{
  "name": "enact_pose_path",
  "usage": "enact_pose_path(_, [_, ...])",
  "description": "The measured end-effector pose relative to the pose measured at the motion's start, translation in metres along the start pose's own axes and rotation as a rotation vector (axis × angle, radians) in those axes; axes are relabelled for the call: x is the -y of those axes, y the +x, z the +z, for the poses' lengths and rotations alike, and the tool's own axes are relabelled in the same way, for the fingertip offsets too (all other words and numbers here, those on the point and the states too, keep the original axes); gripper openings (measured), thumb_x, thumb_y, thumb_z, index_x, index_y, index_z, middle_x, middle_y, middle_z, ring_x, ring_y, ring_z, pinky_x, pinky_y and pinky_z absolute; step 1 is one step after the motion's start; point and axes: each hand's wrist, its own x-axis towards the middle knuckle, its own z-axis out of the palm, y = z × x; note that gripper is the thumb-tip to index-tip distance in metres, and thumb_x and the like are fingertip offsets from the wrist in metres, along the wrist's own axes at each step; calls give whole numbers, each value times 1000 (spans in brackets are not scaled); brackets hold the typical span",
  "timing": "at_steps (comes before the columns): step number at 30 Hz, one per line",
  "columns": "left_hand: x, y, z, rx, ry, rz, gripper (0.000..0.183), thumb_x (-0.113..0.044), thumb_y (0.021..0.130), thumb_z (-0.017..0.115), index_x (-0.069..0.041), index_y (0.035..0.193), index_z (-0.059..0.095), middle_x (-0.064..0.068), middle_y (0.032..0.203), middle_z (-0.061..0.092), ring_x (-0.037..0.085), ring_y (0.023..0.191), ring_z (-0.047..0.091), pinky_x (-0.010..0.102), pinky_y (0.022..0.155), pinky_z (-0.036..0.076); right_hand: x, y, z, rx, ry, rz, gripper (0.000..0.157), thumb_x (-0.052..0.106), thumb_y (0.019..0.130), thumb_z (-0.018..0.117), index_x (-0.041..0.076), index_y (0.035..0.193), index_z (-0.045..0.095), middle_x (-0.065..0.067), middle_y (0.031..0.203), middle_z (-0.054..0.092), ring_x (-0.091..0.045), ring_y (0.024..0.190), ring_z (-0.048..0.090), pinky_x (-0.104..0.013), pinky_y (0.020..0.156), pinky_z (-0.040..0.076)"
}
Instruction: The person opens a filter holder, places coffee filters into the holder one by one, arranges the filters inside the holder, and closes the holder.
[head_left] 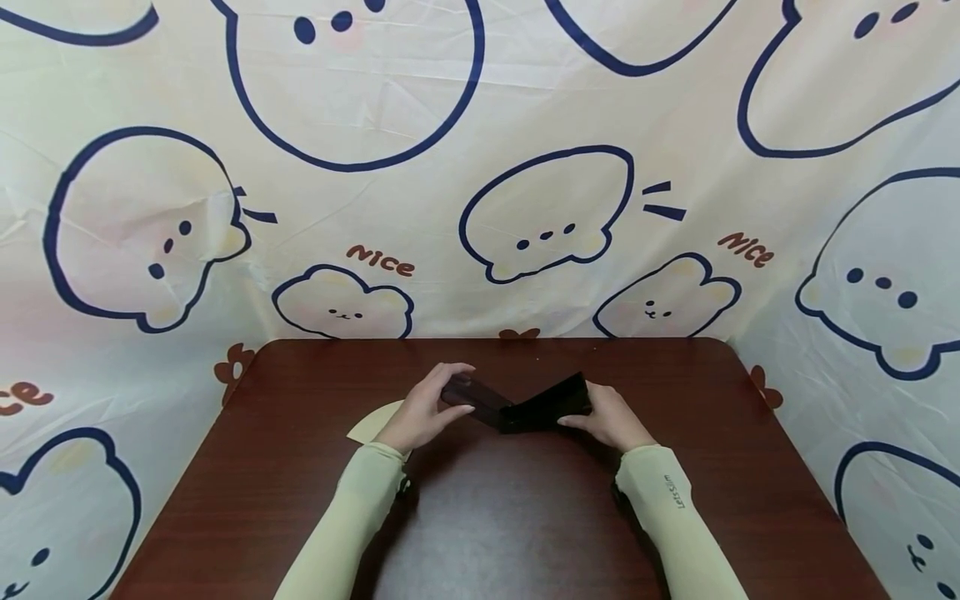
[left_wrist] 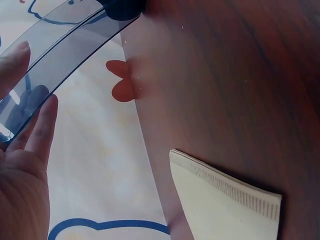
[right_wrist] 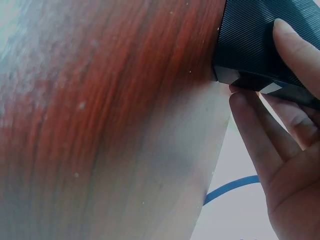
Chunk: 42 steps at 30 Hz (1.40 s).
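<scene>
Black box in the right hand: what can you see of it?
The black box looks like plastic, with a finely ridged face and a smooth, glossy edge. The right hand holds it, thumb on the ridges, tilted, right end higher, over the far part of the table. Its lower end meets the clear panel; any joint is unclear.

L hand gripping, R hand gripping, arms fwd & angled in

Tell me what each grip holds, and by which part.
The left grip holds the tinted transparent lid by its outer end; the right grip holds the ribbed black box by its outer end.
</scene>
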Motion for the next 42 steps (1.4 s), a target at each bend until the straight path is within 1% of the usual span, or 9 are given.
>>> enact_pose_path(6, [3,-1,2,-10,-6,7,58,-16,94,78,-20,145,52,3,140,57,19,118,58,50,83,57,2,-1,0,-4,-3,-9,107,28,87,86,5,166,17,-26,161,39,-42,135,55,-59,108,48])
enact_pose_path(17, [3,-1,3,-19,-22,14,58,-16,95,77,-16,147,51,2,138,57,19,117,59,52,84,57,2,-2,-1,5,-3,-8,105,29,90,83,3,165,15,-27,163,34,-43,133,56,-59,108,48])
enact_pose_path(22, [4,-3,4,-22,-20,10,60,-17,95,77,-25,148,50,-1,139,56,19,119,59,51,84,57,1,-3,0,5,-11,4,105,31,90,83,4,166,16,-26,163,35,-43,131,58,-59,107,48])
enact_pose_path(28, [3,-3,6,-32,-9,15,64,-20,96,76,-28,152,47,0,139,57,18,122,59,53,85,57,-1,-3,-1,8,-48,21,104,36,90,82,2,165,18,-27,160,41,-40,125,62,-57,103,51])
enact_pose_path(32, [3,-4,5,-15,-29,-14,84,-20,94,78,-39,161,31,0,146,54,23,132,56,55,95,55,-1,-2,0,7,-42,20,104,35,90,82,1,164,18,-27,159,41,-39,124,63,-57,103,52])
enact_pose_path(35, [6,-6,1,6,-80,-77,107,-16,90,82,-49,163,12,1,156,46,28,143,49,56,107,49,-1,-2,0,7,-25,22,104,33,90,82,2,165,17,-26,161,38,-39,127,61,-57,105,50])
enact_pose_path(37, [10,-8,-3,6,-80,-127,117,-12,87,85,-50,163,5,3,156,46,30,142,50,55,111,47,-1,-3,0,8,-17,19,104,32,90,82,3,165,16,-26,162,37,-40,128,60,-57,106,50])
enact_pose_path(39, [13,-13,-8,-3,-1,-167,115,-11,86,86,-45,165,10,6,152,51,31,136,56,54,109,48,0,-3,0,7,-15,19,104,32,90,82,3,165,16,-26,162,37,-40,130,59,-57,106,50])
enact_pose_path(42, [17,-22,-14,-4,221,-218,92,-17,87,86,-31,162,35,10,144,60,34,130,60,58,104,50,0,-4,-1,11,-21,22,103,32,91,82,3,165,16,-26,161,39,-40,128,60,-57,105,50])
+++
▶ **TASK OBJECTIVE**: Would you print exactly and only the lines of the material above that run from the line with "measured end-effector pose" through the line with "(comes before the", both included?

▶ **WRITTEN ANSWER**:
  "description": "The measured end-effector pose relative to the pose measured at the motion's start, translation in metres along the start pose's own axes and rotation as a rotation vector (axis × angle, radians) in those axes; axes are relabelled for the call: x is the -y of those axes, y the +x, z the +z, for the poses' lengths and rotations alike, and the tool's own axes are relabelled in the same way, for the fingertip offsets too (all other words and numbers here, those on the point and the states too, keep the original axes); gripper openings (measured), thumb_x, thumb_y, thumb_z, index_x, index_y, index_z, middle_x, middle_y, middle_z, ring_x, ring_y, ring_z, pinky_x, pinky_y and pinky_z absolute; step 1 is one step after the motion's start; point and axes: each hand's wrist, its own x-axis towards the middle knuckle, its own z-axis out of the palm, y = z × x; note that gripper is the thumb-tip to index-tip distance in metres, and thumb_x and the like are fingertip offsets from the wrist in metres, along the wrist's own axes at each step; calls give whole numbers, each value times 1000 (spans in brackets are not scaled); brackets hold the typical span",
  "timing": "at_steps (comes before the columns): step number at 30 Hz, one per line",

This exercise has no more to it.